The wind was still blowing and the sleet was still sleeting, but he felt better. There was no question of it. The fever was either going or entirely gone. His joints still ached and his throat was still sore, but neither was as bad as they had been last night, when part of him had been convinced he was going to die out here. Died of pneumonia on Shithouse Road —what an obituary that would have been.

He was in his boxers, the rest of his clothes heaped on the floor. He had no memory of undressing, either. He put them back on and went downstairs. He scrambled four eggs and this time ate them all, chasing each bite with orange juice. It was concentrate, all the Big 90 carried, but cold and delicious.

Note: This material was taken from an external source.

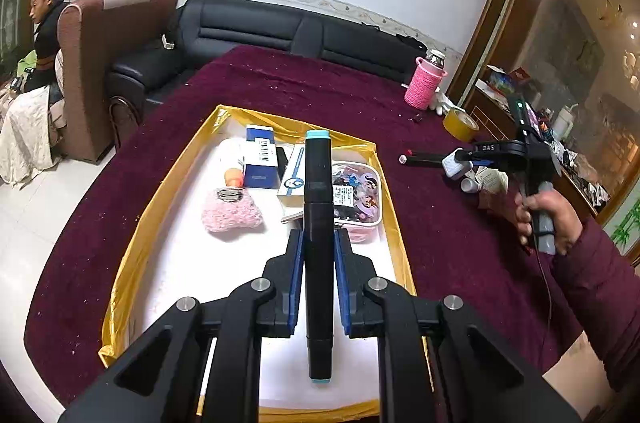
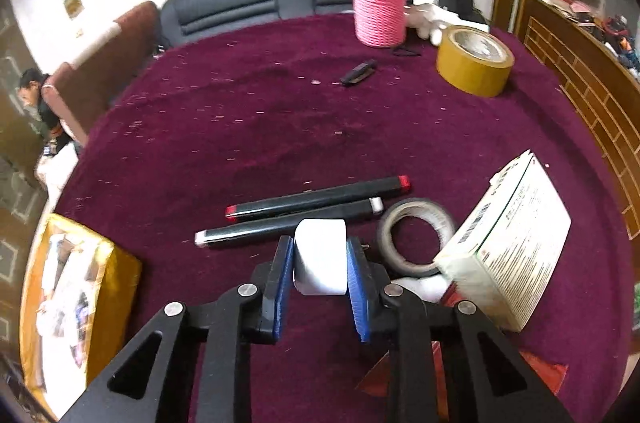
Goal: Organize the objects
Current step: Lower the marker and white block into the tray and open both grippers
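Blue-padded left gripper (image 1: 318, 263) clamps a black marker with teal caps (image 1: 318, 223) above the gold-rimmed white tray (image 1: 394, 223); right gripper (image 2: 320, 259) squeezes a white plastic charger block (image 2: 320, 257) over the maroon-clothed tabletop (image 2: 280, 127), two black markers (image 2: 316, 201) just beyond

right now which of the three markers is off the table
The marker with teal ends, clamped in the left claw above the tray. The red-tipped marker and white-tipped marker lie on the cloth.
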A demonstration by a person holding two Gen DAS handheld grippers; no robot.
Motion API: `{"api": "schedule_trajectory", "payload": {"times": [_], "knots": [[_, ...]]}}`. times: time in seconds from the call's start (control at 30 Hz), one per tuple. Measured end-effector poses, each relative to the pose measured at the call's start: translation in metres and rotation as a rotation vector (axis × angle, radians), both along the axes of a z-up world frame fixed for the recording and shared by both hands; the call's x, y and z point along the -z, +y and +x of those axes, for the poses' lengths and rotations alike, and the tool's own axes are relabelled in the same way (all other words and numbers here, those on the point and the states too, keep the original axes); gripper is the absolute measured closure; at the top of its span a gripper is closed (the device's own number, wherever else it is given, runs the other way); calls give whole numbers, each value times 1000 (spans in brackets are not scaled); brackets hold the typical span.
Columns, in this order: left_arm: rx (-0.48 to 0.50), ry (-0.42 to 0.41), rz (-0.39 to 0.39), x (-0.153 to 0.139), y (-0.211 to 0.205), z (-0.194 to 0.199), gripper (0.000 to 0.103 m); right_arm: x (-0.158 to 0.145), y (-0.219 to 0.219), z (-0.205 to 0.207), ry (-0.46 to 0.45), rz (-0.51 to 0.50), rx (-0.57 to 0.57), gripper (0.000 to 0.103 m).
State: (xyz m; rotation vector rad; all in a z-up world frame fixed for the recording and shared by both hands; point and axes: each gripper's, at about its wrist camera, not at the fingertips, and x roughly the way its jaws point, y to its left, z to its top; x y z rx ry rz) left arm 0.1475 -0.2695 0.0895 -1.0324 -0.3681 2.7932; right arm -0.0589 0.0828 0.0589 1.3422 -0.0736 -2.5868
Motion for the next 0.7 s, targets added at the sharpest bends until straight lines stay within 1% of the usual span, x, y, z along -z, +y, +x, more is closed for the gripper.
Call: {"api": "schedule_trajectory", "payload": {"times": [0.13,0.23,0.4,0.53,0.7], "knots": [[-8,-18,-26,4,0,0,88,-12,-8,21,24,-44,-46,75],[-19,-42,-46,6,-2,-3,88,-27,-16,42,48,-97,-88,75],[-44,-87,-87,12,-7,-10,88,-52,-46,80,74,-194,-210,75],[-41,-154,-80,24,-13,-19,88,-54,-82,105,25,-270,-338,74],[-28,-225,-108,38,-13,-35,88,-32,-133,134,-82,-324,-484,74]]}}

He looked across the room at Pop’s desk and thought about trying to work, maybe switching from the laptop to the portable typewriter to save the laptop’s battery. But after putting his dishes in the sink, he trudged up the stairs and went back to bed, where he slept until the middle of the afternoon.

The storm was still pounding away when he got up the second time, but Drew didn’t care. He felt almost like himself again. He wanted a sandwich—there was bologna and cheese—and then he wanted to go to work. Sheriff Averill was about to fool the gun thugs with his big abracadabra, and now that Drew felt rested and well, he couldn’t wait to write it.

Halfway down the stairs, he noticed that the toybox by the fireplace was lying on its side with the toys that had been inside spilling out onto the rag rug. Drew thought he must have kicked it over on his sleepwalk to bed the previous night. He went to it and knelt, meaning to put the toys back in the box before starting work. He had the Frisbee in one hand and the old Stretch Armstrong in the other, when he froze. Lying on its side near Stacey’s topless Barbie doll was a stuffed rat.